▶ **Activity**: What lines in the listing below hold the string "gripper"? Please copy them out.

▶ **Information provided**:
******
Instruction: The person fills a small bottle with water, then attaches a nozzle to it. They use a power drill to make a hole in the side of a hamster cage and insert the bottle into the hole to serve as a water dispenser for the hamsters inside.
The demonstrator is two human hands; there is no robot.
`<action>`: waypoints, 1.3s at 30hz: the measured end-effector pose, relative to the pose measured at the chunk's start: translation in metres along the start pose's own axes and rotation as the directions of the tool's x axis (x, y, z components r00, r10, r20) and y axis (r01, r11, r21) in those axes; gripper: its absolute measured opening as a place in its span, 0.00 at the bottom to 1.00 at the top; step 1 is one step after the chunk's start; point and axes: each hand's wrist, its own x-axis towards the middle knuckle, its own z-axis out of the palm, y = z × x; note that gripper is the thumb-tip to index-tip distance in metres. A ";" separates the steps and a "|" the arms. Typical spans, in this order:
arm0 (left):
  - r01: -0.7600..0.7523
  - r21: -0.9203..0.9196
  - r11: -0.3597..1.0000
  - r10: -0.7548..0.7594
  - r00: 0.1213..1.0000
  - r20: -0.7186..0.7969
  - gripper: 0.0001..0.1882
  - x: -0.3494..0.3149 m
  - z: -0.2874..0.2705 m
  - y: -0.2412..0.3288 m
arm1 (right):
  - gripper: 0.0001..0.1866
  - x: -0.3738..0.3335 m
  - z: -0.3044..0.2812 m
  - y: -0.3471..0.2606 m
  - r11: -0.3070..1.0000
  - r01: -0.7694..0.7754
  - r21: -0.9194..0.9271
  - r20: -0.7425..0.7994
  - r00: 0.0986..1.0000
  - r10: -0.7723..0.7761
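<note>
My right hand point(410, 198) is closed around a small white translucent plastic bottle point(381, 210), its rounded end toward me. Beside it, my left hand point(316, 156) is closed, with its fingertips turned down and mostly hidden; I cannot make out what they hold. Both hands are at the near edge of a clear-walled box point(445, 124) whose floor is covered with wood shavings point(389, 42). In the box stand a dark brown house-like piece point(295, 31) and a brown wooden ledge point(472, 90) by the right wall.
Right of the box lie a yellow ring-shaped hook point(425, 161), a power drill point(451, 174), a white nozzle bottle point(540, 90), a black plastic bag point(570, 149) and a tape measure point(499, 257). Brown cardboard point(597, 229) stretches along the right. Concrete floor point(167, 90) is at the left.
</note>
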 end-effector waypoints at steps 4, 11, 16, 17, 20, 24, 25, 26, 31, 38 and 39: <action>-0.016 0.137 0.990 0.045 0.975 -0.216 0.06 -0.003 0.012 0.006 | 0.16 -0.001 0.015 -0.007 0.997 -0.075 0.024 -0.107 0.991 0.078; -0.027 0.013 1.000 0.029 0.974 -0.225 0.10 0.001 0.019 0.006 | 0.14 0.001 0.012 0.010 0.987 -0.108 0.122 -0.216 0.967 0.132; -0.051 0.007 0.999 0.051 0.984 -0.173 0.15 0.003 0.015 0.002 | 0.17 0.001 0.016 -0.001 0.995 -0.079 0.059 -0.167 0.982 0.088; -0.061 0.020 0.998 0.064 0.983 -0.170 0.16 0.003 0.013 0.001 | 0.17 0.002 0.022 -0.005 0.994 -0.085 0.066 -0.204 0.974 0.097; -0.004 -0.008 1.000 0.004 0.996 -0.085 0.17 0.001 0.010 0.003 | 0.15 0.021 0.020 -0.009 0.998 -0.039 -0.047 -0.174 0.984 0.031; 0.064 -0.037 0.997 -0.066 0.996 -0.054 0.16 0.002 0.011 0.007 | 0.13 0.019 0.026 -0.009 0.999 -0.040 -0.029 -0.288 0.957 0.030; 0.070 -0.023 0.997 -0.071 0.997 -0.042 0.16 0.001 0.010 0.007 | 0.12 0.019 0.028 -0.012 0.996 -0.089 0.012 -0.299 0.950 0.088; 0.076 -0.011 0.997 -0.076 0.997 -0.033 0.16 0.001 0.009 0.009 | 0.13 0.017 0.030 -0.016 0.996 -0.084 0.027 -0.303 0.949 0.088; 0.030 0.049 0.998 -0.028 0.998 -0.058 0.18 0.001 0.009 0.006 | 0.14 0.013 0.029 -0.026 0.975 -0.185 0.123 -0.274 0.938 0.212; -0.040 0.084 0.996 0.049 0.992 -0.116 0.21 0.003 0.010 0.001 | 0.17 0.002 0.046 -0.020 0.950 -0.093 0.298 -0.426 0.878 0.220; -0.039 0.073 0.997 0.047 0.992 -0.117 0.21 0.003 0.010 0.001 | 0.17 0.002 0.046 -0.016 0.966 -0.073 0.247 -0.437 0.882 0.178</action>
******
▶ **Output**:
`<action>`: waypoints, 1.3s at 30hz: the measured end-effector pose, relative to the pose measured at the chunk's start: translation in metres along the start pose's own axes and rotation as the directions of the tool's x axis (x, y, z components r00, r10, r20) and y axis (r01, r11, r21) in those axes; gripper: its absolute measured opening as a place in its span, 0.00 at the bottom to 1.00 at the top; step 1 is one step after the chunk's start; point and axes: each hand's wrist, its own x-axis towards the middle knuckle, its own z-axis out of the palm, y = z × x; note that gripper is the thumb-tip to index-tip distance in metres. A ";" separates the steps and a "|" the arms. Typical spans, in this order:
  - gripper: 0.0001..0.1882
  - gripper: 0.0001..0.1866

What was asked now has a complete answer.